From here she then moves into sculpture. This is somewhat strange for a woman to do sculpture because it is generally dominated by male artists. Thus it was hard for her to really break into the sculpture scene. Especially since she was doing sculptures in wood and bronze, which is even more male dominated. If women were to do sculpture, it was more often seen to be more of the 'crafty' or textile sculptures. Something more suitable for women to be doing. Leave the heavy work to the men.
One of her newest series are her series of Cells.
The photo on the right is called Cell (Choisy) and was done during 1990-93. These cells are clearly based on her childhood drama in her home. Here we have a large house enclosed by wire fencing with a guillotine poised above the home. This is the large, industrial sculpture I was talking about before that was generally left for the men to do.
Again, Posner writes of the cells, "... [the] title [cells] may refer to a living organism, or more aptly, to an anxious site of enclosure, confinement, and solitude. The Cells are highly charged theater of memory. ...these collective works reveal a woman's interior life as an essentially fluid realm in which internal states and external reality merge. In these installations, references to the body and the home, ever-present in Bourgeois work, abound." (Posner, 2007)
These Cell installations are very reminiscent of her Woman House paintings. The feeling of confinement in the home and how women deal with that. How women feel that they must keep the family (the home) together is also present here, from my view. The guillotine ever poised to fall and cut the family apart at any moment. "A claustrophobic atmosphere of isolation, loneliness, tension, and threat envelops these works." (Posner, 2007)
As Bourgeois got older, she began work on a series of sculptures based on hands. The photograph on the right is a selection from Welcoming Hands from 1996 originally set in New York. These are bronze sculptures on granite blocks. Here we see a more material, caring focus on her artwork. Here there are two hands gently holding another hand. To more this speaks more of kindness and gentleness. A very feminine quality in such a hard, industrial format.

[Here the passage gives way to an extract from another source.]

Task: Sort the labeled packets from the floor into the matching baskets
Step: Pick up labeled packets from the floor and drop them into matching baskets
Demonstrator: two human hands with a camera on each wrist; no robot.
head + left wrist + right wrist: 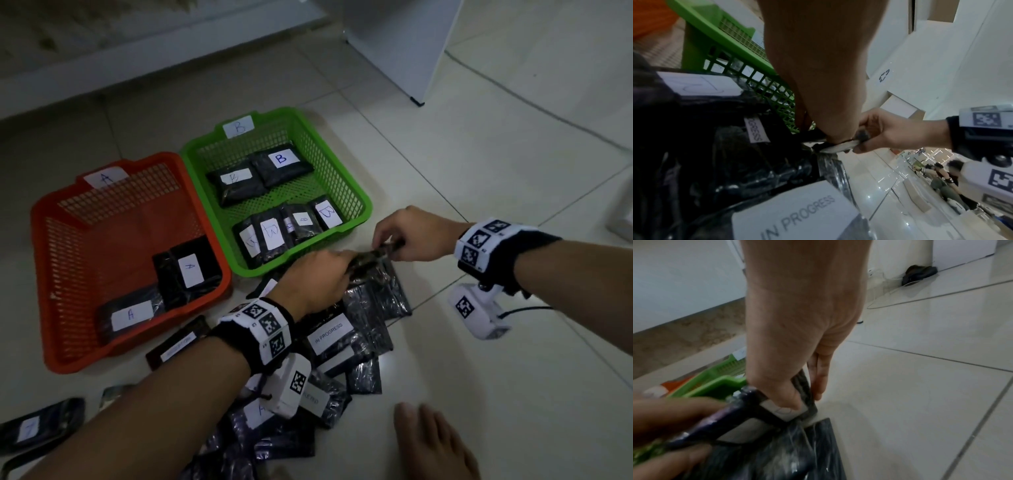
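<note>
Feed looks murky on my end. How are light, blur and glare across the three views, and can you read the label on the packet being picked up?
Head view: dim, edges bowed; basket tags and the IN PROGRESS label readable. Left wrist view: strongly distorted, bright glare on the floor tiles. Right wrist view: left hand blurred in the foreground; right hand covers the held packet's label, so unreadable.
</note>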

I think it shows how a woman needs to be. Hard and stone cold on the surface, but gentle and caring on the inside. It speaks of unity and care to me.
We can see through out her career as an artist, that is still professing despite her age, Bourgeois as encompassed many feminist feelings. She's harboured feelings of anger because of how she grew up, but then eventually comes around to a more care-focused feminism. She's dealt with the home and how she feels it confines a woman, but yet that woman can extend her hand to the many to help or welcome them. Louise Bourgeois is truly an amazing feminist artist. "Bourgeois has been a singular and singularly influential presence, for feminist among other, and has, most likely with great ambivalence, attained the status of artistic mother of us all." (Posner, 2007)
PBS, . "Art: 21." Art: 21. Louise Bourgeois. Biography. PBS, 2007. Web. 29 Mar 2010. http://www.pbs.org/art21/artists/bourgeois/index.html
Posner, Helaine. "Louise Bourgeois: Intensity and Influence." After the Revolution: Women Who Transformed Contemporary Art. New York, NY: Prestel, 2007. Print.